2.4. Soil Bacterial DNA Extraction and Sequencing

The soil’s DNA was extracted using a TIANamp Soil DNA Kit (Tiangen Biotech Co., Ltd., Beijing, China). Agarose gels (1%) were used to monitor the DNA’s concentration and purity. DNA was diluted to 1 ng μL−1 using sterile water according to the concentration. The 16S rRNA gene sequence in the V4 region was amplified using a pair of primers: 515F (5′-GTGCCAGCMGCCGCGGTAA-3′) and 806R (5′-GGACTACHVGGGTWTCTAAT-3′) [32]. The polymerase chain reaction (PCR) conditions were as follows: pre-denaturation at 98 °C for 1 min, 30 cycles at 98 °C for 10 s, 50 °C for 30 s, 72 °C for 30 s and finally polymerization at 72 °C for 5 min. The PCR products were mixed in equidensity ratios and purified using a Qiagen Gel Extraction Kit (Qiagen, N.V., Dusseldorf, Germany). The library was constructed using an Illumina TruSeq DNA PCR-Free Library Preparation Kit (Illumina, Inc., San Diego, CA, USA). The constructed library was quantified by a Qubit@ 2.0 Fluorometer (Thermo Fisher Scientific, Inc., Waltham, MA, USA) and an Agilent Bioanalyzer 2100 system. Finally, the library was sequenced using an IlluminaHiSeq2500 platform.

2.5. Data Analysis

The raw data were spliced and filtered to obtain clean data.
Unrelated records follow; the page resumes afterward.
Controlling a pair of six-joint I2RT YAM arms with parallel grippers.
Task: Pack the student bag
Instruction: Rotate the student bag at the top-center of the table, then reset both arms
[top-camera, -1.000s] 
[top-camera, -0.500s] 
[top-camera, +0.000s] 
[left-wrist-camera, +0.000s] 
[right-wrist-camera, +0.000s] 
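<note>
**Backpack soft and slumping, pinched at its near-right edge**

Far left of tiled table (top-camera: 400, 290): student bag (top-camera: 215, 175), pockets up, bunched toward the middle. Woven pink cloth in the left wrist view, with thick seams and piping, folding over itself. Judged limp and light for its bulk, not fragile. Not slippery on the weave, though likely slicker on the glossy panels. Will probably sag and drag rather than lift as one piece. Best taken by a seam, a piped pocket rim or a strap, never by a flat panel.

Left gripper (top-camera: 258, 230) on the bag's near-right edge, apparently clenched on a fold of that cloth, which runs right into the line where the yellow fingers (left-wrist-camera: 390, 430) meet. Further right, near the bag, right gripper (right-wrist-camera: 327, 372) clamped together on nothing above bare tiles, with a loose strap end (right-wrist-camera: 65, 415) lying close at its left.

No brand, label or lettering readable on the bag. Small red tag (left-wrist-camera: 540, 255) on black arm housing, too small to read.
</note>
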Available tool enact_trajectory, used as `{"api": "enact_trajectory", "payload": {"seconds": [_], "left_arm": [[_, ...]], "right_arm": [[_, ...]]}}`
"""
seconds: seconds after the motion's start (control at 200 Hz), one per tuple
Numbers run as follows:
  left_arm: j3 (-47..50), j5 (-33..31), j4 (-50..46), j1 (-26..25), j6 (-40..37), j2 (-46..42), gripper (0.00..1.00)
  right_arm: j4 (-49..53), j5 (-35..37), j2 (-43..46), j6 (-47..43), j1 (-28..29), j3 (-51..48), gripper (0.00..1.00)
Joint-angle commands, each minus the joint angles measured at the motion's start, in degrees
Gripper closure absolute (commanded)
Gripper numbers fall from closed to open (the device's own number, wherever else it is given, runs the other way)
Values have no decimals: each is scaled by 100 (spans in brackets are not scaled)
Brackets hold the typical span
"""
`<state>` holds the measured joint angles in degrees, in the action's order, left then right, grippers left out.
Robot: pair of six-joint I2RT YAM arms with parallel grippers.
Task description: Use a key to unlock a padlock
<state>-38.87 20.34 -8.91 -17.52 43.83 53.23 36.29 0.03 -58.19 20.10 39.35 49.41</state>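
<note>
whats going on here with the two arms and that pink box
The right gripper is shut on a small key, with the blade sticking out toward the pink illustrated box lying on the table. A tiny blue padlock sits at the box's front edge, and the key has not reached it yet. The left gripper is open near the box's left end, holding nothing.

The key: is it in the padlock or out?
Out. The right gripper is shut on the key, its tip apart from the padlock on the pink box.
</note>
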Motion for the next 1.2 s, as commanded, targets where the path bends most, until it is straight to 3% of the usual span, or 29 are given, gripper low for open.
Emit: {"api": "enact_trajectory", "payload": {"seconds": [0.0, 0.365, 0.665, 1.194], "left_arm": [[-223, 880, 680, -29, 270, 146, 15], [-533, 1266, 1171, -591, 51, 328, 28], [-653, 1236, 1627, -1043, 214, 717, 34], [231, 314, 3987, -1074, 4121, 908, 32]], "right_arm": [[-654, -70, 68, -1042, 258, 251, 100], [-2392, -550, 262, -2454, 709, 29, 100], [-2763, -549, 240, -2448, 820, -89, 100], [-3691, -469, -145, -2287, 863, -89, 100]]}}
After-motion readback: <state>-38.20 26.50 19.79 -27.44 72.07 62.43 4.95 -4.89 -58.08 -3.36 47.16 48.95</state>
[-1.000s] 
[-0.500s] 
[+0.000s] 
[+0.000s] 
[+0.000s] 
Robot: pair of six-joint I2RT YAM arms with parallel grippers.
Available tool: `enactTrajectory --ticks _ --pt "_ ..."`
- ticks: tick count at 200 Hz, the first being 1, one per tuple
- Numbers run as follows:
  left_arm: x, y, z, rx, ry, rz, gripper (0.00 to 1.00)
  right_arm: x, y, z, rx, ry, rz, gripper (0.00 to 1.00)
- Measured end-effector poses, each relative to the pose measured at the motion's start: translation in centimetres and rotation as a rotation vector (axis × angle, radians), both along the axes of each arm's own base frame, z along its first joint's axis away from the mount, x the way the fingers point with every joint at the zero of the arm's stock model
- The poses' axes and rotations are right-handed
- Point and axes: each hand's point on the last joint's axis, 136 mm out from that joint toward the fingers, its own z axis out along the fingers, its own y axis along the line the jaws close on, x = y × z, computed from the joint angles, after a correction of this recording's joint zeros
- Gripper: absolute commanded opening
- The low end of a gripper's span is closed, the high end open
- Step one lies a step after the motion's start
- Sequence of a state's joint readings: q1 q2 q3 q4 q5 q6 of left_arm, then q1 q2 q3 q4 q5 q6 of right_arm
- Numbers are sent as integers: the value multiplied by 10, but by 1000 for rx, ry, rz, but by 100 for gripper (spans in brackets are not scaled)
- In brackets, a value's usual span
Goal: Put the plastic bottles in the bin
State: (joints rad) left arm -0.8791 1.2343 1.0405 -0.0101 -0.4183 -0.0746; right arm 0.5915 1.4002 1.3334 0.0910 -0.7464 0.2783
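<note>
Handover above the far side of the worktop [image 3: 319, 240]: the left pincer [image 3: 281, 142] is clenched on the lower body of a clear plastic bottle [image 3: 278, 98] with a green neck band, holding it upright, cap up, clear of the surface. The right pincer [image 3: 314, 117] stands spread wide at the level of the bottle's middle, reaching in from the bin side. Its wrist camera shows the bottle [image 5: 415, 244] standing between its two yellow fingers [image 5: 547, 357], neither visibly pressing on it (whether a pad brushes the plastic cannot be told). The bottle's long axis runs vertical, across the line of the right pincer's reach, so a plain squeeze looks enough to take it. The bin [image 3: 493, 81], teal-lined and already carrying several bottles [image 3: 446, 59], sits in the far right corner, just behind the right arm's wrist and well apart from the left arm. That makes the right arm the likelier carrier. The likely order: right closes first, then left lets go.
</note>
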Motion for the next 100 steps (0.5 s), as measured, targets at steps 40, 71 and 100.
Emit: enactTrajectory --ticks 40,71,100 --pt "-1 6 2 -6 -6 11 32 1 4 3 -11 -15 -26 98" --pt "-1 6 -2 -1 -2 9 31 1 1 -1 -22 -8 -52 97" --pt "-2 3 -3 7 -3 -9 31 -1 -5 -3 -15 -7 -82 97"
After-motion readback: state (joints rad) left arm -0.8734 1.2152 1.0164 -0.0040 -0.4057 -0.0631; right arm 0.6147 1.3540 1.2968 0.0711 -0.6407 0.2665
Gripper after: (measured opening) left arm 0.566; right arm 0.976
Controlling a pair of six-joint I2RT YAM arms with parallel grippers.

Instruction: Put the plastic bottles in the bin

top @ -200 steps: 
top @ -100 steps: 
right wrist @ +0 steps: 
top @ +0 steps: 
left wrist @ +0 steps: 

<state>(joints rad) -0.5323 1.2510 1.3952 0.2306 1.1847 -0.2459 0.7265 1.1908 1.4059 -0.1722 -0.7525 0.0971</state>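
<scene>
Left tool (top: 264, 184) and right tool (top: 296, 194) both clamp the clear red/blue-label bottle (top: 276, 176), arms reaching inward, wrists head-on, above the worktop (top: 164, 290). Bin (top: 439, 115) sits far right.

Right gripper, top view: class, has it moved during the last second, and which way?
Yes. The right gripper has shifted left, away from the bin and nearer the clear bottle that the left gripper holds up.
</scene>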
The clean data with ≥97% similarity were clustered into the same operational taxonomic units (OTUs). According to the OTU clustering results, the representative sequences for each OTU were annotated. The alpha diversity indices and beta diversity were calculated using QIIME (Version 1.7.0) and displayed with the free software R 2.15.3 (www.r-project.org, accessed on 3 June 2023).
SPSS 21.0 (SPSS Inc., Chicago, IL, USA) was used for statistical analyses. All data were tested for normality before one-way analysis of variance (ANOVA), using Duncan’s multiple range at the significance level of 0.05. The correlations between rice yield, SOC fractions and P contents were analyzed by Pearson correlation analysis. The correlation between environmental factors and microbial community composition was analyzed using a canonical correlation analysis (CCA) using the free software R 2.15.3 (www.r-project.org, accessed on 3 June 2023).

3. Results

3.1. Rice Yield

Compared with the S0 treatment, the SR and DS treatments significantly decreased the rice yield in 2017 and 2019, and these two treatments did not significantly affect the rice yield in 2019 (Figure 1). The BS and RR treatments did not significantly affect the rice yield in 2017—2019. The yield of the DM treatment was highest during the 3-year period and significantly higher than the S0 treatment in the third year.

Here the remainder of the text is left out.